Step One - Find average of samples
This step is straightforward. Add the values of the five samples, then divide by five (the number of samples) to find the mean average:
average sample weight = ( 1.4 + 1.4 + 1.5 + 1.6 + 1.1 ) / 5 = 7/5 = 1.4
Step Two - Find variances of each sample from the overall average
This step requires a little explanation for newcomers to statistics. We cannot simply subtract the differences of each sample from the average, because when we add everything together the variances of those samples less than the average would cancel out the variances of those greater than the average. The mathematical "trick" that is used, therefore, is to use the square of each difference. For example, a difference of -2 (that is, two less than the average) has the same variance as a difference of 2. This produces:
(1.4 - 1.4)2 = 0
(1.4 - 1.4)2 = 0
(1.5 - 1.4)2 = 0.01
(1.6 - 1.4)2 = 0.04
(1.1 - 1.4)2 = 0.09
The results are all added together and divided by one less than the number of samples.

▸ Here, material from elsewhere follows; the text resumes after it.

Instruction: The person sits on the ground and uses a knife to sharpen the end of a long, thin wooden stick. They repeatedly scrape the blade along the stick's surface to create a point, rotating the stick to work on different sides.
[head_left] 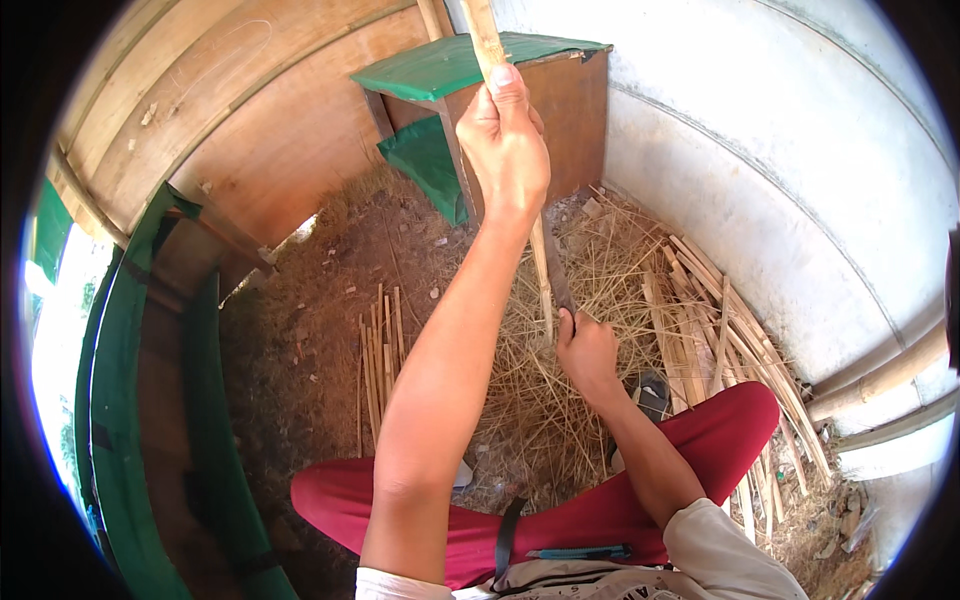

This produces what is called the sample variance:
(0 + 0 + 0.01 + 0.04 + 0.09) / 4 = 0.035
Why divide by one less than the sample size? Wouldn't getting the average variance require dividing by the sample size? For now, let us say that doing things this way is one of the statistical tricks that makes the confidence level at 90 percent. The next step has another statistical trick.
Step Three - Calculate the "average" variance
The "average" variance is known in statistical books as the "standard deviation of the estimate of the mean". It is calculated by getting the average of the sample variance and calculating its square root.
Sqrt(0.035 / 5) = 0.0837
Step Four - Determine the range
To begin, we need to find the t-score that corresponds to the sample size. This is a measurement of the precision of our "guess". The t-score for sample size 5 is 2.13. We multiply that by the result of the previous step to get the sample error (2.13 x 0.0837 = 0.178).
The range, within which lies the mean average of the total population (in our example, the jar of jelly beans), 90 percent of the time, is found by simply adding and subtracting the sample error from the sample average:
lower range = 1.4 - 0.178 = 1.222
upper range = 1.4 + 0.178 = 1.578
The result is that by using only five samples, we have a 90 percent confidence that the average weight of all jelly beans in the jar will be between 1.222 g and 1.578 g.
Conclusion
This article describes one method that Douglas Hubbard uses in his book to arrive at answers with minimal information, but it should be emphasized that statistical tools are only one element of the book. For example, he makes the point that a large amount of measurements currently performed and reported on do not affect decision-making, and that sometimes it might cost more to measure something than that information is worth. Although many measurement techniques are presented, it should not be forgotten that just because one can measure anything does not mean that one should.